El secretario general de la OTAN, Mark Rutte, no dice una verdad ni siquiera cuando se equivoca. En una entrevista con el periódico alemán Welt am Sonntag, ha declarado que Rusia está considerando la posibilidad de desplegar armas nucleares en el espacio para atacar a los satélites. Suponemos que se refiere a los satélites de los demás, no a los suyos propios, un matiz que es importante tener en cuenta.
Un ataque nuclear contra los satélites tendría graves consecuencias al interrumpir los sistemas de comunicación, navegación y vigilancia y, como recuerda Rutte, viola el Tratado sobre el Espacio Ultraterrestre de 1967, que prohíbe el despliegue de armas de destrucción masiva en el espacio.
No obstante, añade Rutte, la tecnología espacial de Rusia se ha quedado anticuadas en comparación con las de occidente, lo cual se puede entender de dos maneras opuestas. La primera es que Rusia no podría llevar a cabo ese ataque porque no está capacitada para ello. La segunda es que podría ejecutar ese ataque precisamente para acabar con esa superioridad occidental.
Es imposible saber a qué se refiere exactamente Rutte, pero eso a él le da lo mismo porque se trata de lo de siempre: de sembrar el miedo, de lanzar proclamas a cada cual más estúpida para intimidar a los europeos.
Explotando una bomba de 10 megatones en el espacio a una altitud de 80 kilómetros se formaría un pulso electromagnético mucho más potente que en una explosión cerca de la superficie. Los fotones gamma ionizarían los electrones en la alta atmósfera, creando una corriente eléctrica masiva que convertirá a Starlink en un montón de chatarra, con el “pequeño” incoveniente de que con los satélites rusos ocurrirá lo mismo.
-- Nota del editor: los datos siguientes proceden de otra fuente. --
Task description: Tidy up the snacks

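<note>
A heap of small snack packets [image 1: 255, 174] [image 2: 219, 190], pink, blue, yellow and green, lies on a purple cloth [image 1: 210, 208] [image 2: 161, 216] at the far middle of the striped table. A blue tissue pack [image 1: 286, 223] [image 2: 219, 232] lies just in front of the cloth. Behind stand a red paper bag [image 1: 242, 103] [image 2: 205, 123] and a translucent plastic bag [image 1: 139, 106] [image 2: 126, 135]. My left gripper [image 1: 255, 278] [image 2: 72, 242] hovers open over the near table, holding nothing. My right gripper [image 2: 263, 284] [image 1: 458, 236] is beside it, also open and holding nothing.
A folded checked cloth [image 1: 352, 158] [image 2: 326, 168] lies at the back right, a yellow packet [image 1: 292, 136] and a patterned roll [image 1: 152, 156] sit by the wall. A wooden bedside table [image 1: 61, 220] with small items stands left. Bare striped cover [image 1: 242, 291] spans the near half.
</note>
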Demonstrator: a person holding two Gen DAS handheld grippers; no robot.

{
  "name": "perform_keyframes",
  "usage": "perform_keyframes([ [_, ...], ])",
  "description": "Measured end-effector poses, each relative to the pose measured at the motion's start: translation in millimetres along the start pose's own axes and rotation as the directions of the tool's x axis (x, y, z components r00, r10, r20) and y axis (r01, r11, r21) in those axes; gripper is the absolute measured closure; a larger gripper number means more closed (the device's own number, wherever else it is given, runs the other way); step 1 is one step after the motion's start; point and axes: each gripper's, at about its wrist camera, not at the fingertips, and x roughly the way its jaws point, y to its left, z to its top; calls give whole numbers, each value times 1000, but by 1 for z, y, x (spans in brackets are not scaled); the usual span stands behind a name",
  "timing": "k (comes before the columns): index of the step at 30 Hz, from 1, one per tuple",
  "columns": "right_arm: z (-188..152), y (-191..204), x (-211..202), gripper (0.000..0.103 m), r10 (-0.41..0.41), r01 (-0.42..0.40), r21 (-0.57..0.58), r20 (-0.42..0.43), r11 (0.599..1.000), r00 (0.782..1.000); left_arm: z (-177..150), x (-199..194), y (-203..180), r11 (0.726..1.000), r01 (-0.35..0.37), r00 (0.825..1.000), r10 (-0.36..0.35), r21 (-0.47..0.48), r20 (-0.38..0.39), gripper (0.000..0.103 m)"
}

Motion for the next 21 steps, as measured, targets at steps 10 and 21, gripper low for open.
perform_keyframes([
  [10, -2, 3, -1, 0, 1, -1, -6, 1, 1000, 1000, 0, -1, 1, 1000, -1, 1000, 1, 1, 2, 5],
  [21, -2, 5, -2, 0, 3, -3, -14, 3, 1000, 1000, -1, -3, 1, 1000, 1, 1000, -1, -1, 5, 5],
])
Adiós al GPS, el Glonas, Galileo y la Estación Espacial Internacional.
La órbita terrestre baja se llenaría de basura espacial, lo que se conoce como “síndrome de Kessler”. La acumulación de desechos sería tan densa que cualquier nuevo objeto que se lanzara al espacio podría chocar con los escombros, generando más fragmentos y, por lo tanto, aumentando la cantidad de basura.
No habría manera de volver a lanzar otro satélite sin recoger antes los escombros existentes. ¿Podríamos sobrevivir sin GPS mientras tanto? ¿también sin Google Maps? ¿sin Uber? ¿sin Instagram? ¿sin Cabify?
Lo del atraso ruso en tecnología espacial merecería un capítulo aparte que un demagogo como Rutte no se merece.
Pero no hay que olvidar que Rutte no habla de una hipótesis, porque Estados Unidos ya ha hecho la prueba. En 1962 detonó una bomba de 1,4 megatones a 400 kilómetros de altitud. Fue el experimento Starfish Prime.
Estados Unidos quiso alterar el anillo de radiación Van Allen que el planeta genera cuando su campo magnético frena el viento solar, para averiguar si podría frenar a los misiles soviéticos. La explosión espacial se llevó a cabo apenas unos meses antes de que Kennedy anunciara el primer vuelo tripulado a la Luna.
Starfish Prime solo fue parte de una serie de pruebas, enmarcadas en el Proyecto Fishbowl, que a su vez pertenecía a la Operación Dominic. El objetivo era averiguar los efectos de las detonaciones atómicas en el espacio. El año en que se lanzó ya se habían hecho seis pruebas a elevada altitud.
Para los seres humanos capaces de razonar sí, pero si son miles las personas que creen que la tierra es plana y que las vacunas logran controlar mentalmente a las personas a través de las antenas de 5G; ¿cómo no van a creerse que los rusos quieran revivir el ridículo escudo antimisiles atmosférico de Reagan, más recordado como «la guerra de las galaxias»?